STORED DATA.
%%

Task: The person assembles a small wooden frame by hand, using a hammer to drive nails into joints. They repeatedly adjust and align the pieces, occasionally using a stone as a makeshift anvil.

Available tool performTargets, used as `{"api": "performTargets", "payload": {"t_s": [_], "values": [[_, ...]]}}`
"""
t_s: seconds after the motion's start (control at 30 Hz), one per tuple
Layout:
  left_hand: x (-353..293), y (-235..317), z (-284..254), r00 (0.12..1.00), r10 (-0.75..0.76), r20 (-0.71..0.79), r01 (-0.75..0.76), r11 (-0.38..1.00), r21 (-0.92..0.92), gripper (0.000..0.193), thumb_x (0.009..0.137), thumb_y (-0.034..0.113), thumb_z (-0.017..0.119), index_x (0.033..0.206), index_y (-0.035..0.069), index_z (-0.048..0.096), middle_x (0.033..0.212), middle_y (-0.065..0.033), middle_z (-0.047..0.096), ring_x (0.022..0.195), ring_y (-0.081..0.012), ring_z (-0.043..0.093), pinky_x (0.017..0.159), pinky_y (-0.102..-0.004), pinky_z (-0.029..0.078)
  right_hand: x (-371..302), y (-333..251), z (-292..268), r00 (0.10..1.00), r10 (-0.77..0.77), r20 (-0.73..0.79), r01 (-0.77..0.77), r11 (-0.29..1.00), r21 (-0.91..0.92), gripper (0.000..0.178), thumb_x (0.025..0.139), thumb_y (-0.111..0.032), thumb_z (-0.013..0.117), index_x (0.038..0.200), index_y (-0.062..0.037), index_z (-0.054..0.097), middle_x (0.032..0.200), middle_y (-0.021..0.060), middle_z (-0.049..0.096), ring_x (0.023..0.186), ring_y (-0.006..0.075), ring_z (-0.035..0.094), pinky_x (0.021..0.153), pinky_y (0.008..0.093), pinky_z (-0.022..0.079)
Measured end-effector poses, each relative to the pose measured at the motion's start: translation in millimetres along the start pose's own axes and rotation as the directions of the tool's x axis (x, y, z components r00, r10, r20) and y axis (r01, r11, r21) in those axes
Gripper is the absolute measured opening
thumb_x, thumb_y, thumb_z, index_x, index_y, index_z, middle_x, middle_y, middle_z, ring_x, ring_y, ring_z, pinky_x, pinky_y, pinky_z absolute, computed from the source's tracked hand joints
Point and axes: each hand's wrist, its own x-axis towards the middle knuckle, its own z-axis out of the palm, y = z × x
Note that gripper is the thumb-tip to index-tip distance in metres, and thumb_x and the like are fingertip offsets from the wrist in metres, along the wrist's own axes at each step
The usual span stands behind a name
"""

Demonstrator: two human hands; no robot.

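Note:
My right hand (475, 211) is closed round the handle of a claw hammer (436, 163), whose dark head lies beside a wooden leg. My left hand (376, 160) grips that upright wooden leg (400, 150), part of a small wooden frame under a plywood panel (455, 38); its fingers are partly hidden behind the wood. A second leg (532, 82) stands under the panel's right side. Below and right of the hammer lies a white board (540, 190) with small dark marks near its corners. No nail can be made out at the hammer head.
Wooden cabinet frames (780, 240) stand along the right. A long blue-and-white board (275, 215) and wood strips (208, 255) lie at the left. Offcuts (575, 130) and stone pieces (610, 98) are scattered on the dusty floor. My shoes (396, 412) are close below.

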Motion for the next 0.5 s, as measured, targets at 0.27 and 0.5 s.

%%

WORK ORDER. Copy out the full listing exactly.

RESULT.
Task: The person assembles a small wooden frame by hand, using a hammer to drive nails into joints. They repeatedly adjust and align the pieces, occasionally using a stone as a makeshift anvil.

Available tool performTargets, used as `{"api": "performTargets", "payload": {"t_s": [_], "values": [[_, ...]]}}`
"""
t_s: seconds after the motion's start (control at 30 Hz), one per tuple
Layout:
  left_hand: x (-353..293), y (-235..317), z (-284..254), r00 (0.12..1.00), r10 (-0.75..0.76), r20 (-0.71..0.79), r01 (-0.75..0.76), r11 (-0.38..1.00), r21 (-0.92..0.92), gripper (0.000..0.193), thumb_x (0.009..0.137), thumb_y (-0.034..0.113), thumb_z (-0.017..0.119), index_x (0.033..0.206), index_y (-0.035..0.069), index_z (-0.048..0.096), middle_x (0.033..0.212), middle_y (-0.065..0.033), middle_z (-0.047..0.096), ring_x (0.022..0.195), ring_y (-0.081..0.012), ring_z (-0.043..0.093), pinky_x (0.017..0.159), pinky_y (-0.102..-0.004), pinky_z (-0.029..0.078)
  right_hand: x (-371..302), y (-333..251), z (-292..268), r00 (0.10..1.00), r10 (-0.77..0.77), r20 (-0.73..0.79), r01 (-0.77..0.77), r11 (-0.29..1.00), r21 (-0.91..0.92), gripper (0.000..0.178), thumb_x (0.025..0.139), thumb_y (-0.111..0.032), thumb_z (-0.013..0.117), index_x (0.038..0.200), index_y (-0.062..0.037), index_z (-0.054..0.097), middle_x (0.032..0.200), middle_y (-0.021..0.060), middle_z (-0.049..0.096), ring_x (0.023..0.186), ring_y (-0.006..0.075), ring_z (-0.035..0.094), pinky_x (0.021..0.153), pinky_y (0.008..0.093), pinky_z (-0.022..0.079)
Measured end-effector poses, each relative to the pose measured at the motion's start: translation in millimetres along the start pose's own axes and rotation as the directions of the tool's x axis (x, y, z components r00, r10, r20) and y axis (r01, r11, r21) in those axes
Gripper is the absolute measured opening
thumb_x, thumb_y, thumb_z, index_x, index_y, index_z, middle_x, middle_y, middle_z, ring_x, ring_y, ring_z, pinky_x, pinky_y, pinky_z absolute, computed from the source's tracked hand joints
Point and axes: each hand's wrist, its own x-axis towards the middle knuckle, its own z-axis out of the palm, y = z × x
Note that gripper is the thumb-tip to index-tip distance in metres, and thumb_x and the like are fingertip offsets from the wrist in metres, along the wrist's own axes at each step
The usual span stands behind a name
"""

Demonstrator: two human hands; no robot.

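Note:
My right hand (475, 211) is closed round the handle of a claw hammer (436, 163), whose dark head lies beside a wooden leg. My left hand (376, 160) grips that upright wooden leg (400, 150), part of a small wooden frame under a plywood panel (455, 38); its fingers are partly hidden behind the wood. A second leg (532, 82) stands under the panel's right side. Below and right of the hammer lies a white board (540, 190) with small dark marks near its corners. No nail can be made out at the hammer head.
Wooden cabinet frames (780, 240) stand along the right. A long blue-and-white board (275, 215) and wood strips (208, 255) lie at the left. Offcuts (575, 130) and stone pieces (610, 98) are scattered on the dusty floor. My shoes (396, 412) are close below.
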
Motion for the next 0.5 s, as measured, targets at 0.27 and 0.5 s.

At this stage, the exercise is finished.